■ YOUR OBJECTIVE ■
Leaving out every picture, copy the lines of the data exactly, from the first through the line containing "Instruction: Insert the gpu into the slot".

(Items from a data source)
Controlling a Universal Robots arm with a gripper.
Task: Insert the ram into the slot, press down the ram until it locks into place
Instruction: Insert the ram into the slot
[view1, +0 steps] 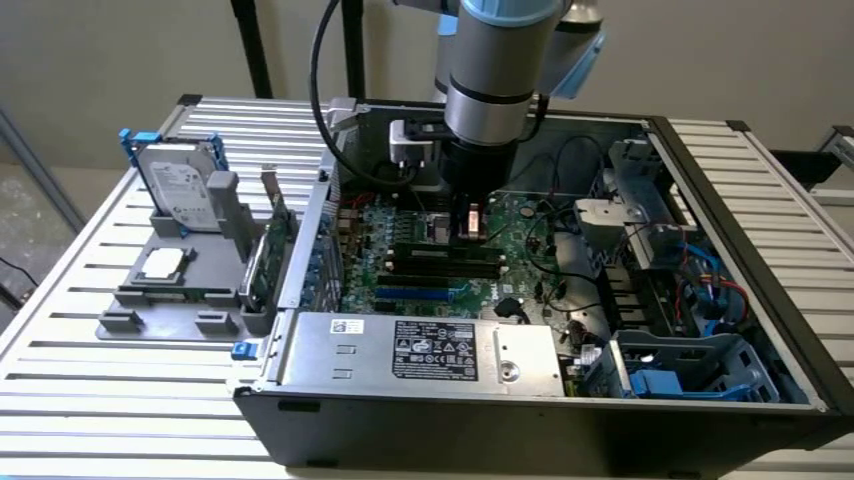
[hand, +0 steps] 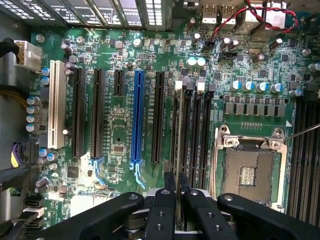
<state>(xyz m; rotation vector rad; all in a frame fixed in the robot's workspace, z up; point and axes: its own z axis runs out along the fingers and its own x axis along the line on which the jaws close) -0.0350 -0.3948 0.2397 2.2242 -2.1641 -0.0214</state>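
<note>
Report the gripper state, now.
Gripper: shut on the ram, held edge-on over the black memory slots.

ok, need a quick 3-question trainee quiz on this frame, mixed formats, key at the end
1. True or false: the gripper is inside the computer case.
2. What sits between the gripper's fingers? A) the ram B) a screwdriver C) nothing
3. Fill in: the black memory slots lie between the blue card socket and the ____ socket.
Key: 1 true; 2 A; 3 processor socket
</note>
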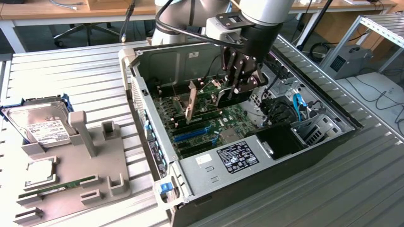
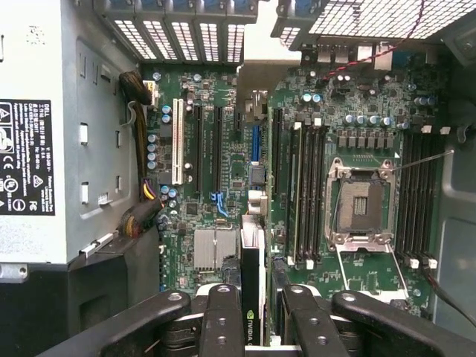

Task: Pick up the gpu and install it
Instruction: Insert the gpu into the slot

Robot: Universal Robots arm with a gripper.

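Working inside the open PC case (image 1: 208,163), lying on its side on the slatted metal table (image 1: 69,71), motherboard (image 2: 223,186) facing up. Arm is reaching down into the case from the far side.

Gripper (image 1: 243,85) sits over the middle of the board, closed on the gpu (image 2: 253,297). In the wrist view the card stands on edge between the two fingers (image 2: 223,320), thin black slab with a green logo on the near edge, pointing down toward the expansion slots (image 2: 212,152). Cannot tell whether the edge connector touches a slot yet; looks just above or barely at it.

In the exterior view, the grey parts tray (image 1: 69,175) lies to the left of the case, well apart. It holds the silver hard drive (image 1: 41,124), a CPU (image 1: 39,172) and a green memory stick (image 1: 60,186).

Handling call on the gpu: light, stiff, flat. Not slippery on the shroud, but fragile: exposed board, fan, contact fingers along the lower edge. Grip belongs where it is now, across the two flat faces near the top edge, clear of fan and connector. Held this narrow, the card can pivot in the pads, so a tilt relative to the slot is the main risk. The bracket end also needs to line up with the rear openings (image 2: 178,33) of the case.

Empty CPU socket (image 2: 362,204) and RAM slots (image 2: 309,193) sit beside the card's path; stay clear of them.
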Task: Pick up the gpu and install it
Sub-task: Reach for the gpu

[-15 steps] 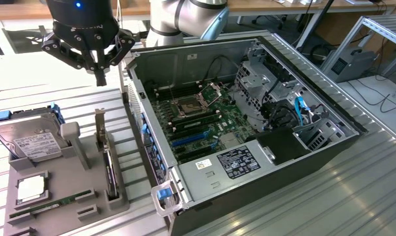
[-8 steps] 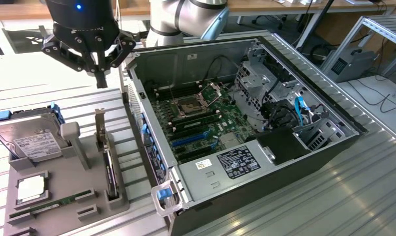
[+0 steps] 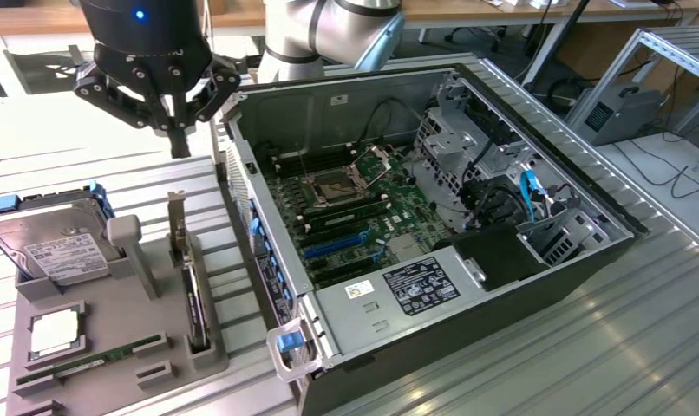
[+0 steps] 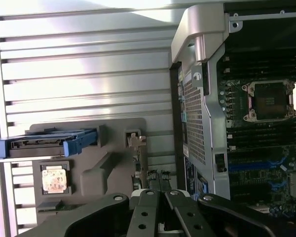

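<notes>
**Grey holder has the gpu on edge; fingers shut and empty above the bench**

Black metal fingers (image 3: pixel 179 139) on the arm are pressed together with nothing between them. They hang above the ribbed aluminium bench (image 3: pixel 107 178), just off a corner of the open black-and-silver computer case (image 3: pixel 315 113). In the wrist view the fingers (image 4: pixel 148 210) point down toward one end of the grey moulded holder (image 4: pixel 113 163).

The gpu (image 3: pixel 191 286), a thin dark rectangular expansion card with a silver metal bracket at one end, stands on its long edge in a slot of that holder (image 3: pixel 153 355). It is on the side nearest the case, and its bracket rises at the end closer to the fingers. From the wrist it shows edge-on as a narrow strip (image 4: pixel 137 163). A boxy silver hard drive with a white label (image 3: pixel 55 247) sits well apart from it in the same holder.

The card should be light and stiff, yet fragile, with bare circuitry and a connector edge seated in the slot. Its flat faces look smooth, so a loose pinch could let it twist or slip. The exposed upper edge seems the best place to hold it. A pinch across both faces near mid-length would keep it level and clear of the bracket. Which face carries the fan cannot be told from here.
</notes>
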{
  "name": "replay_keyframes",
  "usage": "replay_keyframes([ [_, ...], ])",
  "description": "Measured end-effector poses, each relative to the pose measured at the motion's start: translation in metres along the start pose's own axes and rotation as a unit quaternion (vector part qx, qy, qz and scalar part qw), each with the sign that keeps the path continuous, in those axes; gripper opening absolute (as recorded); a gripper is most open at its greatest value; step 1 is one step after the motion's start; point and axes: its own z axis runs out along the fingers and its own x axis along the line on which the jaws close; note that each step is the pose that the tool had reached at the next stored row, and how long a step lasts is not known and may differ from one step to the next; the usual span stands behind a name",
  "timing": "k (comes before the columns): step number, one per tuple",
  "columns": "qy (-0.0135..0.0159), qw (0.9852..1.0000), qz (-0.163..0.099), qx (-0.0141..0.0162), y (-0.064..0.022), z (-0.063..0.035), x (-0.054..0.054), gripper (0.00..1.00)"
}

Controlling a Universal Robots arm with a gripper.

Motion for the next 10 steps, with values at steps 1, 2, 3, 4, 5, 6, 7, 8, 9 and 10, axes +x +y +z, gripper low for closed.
replay_keyframes([
  [1,0.0,1.0,0.0,0.0001,-0.0013,0.0,-0.0001,0.11],
  [2,0.0,1.0,0.0,0.0003,-0.0019,-0.0001,-0.0002,0.11],
  [3,0.0,1.0,0.0,0.0003,-0.0021,-0.0001,-0.0002,0.11],
  [4,-0.0002,1.0,0.0,0.0023,-0.0046,-0.0002,-0.0004,0.11],
  [5,-0.0004,1.0,0.0,0.0048,-0.0077,-0.0003,-0.0006,0.11],
  [6,-0.0004,1.0,0.0,0.0049,-0.0079,-0.0003,-0.0006,0.11],
  [7,-0.0004,1.0,0.0,0.0051,-0.0081,-0.0003,-0.0006,0.11],
  [8,-0.0004,1.0,0.0,0.0053,-0.0083,-0.0003,-0.0006,0.11],
  [9,-0.0004,1.0,0.0,0.0056,-0.0085,-0.0003,-0.0006,0.11],
  [10,-0.0004,1.0,0.0,0.0057,-0.0087,-0.0004,-0.0007,0.11],
])
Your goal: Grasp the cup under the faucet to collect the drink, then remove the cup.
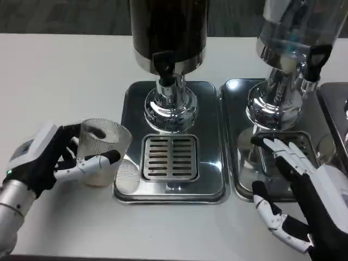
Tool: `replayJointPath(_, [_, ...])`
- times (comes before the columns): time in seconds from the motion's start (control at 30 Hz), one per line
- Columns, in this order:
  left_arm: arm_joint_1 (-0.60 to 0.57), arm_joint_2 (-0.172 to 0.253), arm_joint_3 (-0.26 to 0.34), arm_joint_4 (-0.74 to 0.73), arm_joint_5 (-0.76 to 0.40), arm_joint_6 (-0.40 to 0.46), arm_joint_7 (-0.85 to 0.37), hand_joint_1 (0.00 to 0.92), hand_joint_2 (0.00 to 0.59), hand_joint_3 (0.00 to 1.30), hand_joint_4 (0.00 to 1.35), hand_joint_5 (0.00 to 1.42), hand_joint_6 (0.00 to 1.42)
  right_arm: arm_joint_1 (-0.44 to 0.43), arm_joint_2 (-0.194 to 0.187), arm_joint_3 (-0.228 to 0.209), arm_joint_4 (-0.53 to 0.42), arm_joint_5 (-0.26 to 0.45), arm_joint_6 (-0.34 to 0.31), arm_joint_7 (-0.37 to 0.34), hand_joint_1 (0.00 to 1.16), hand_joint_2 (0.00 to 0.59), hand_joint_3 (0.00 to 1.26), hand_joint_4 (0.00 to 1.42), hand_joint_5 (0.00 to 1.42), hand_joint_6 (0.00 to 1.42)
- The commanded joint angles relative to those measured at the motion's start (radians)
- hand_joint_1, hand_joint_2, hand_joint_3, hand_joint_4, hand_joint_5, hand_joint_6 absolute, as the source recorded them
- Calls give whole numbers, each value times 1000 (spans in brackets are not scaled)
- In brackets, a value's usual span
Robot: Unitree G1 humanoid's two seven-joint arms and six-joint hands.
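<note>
At the lower right of the frame, the right hand (296, 190) hangs released, fingers spread over the front of the right-hand tray (239, 185). At the lower left, the left hand (51, 160) grasps the clear ribbed cup (103, 149), which stands upright on the table (54, 70) just left of the middle tray (209, 179). Behind the drain grate (169, 157), the dark dispenser (168, 32) rises with its black faucet (164, 64) at upper centre. A clear dispenser (299, 27) stands at upper right.

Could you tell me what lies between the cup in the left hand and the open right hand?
In the head view, the drip grate of the dark dispenser's steel base lies between the cup and the right hand.
</note>
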Motion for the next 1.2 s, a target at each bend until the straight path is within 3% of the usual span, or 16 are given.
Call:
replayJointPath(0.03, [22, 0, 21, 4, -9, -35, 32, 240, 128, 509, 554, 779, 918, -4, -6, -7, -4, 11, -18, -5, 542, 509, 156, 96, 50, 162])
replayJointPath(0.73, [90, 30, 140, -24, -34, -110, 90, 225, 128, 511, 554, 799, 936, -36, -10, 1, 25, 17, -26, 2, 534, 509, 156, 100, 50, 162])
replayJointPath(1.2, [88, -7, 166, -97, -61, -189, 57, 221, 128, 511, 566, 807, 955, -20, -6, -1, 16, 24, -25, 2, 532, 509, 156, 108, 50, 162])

■ REPLY TO THE TASK ■
Controlling a Universal Robots arm with a gripper.
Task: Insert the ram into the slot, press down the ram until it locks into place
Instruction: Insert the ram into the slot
[view1, +0 steps] 
[hand, +0 steps] 
<state>(xyz m; rotation vector rad; all in a frame fixed in the robot's workspace, z up; point and axes: its own z axis runs out along the fingers and its own x axis along the line on which the jaws close) -0.0350 -0.3948 0.2397 2.2242 -2.1641 -0.0214</state>
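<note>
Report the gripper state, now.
Gripper: shut on the ram, held edge-on over the black memory slots.

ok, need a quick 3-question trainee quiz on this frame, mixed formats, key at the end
1. True or false: the gripper is inside the computer case.
2. What sits between the gripper's fingers? A) the ram B) a screwdriver C) nothing
3. Fill in: the black memory slots lie between the blue card socket and the ____ socket.
Key: 1 true; 2 A; 3 processor socket
</note>
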
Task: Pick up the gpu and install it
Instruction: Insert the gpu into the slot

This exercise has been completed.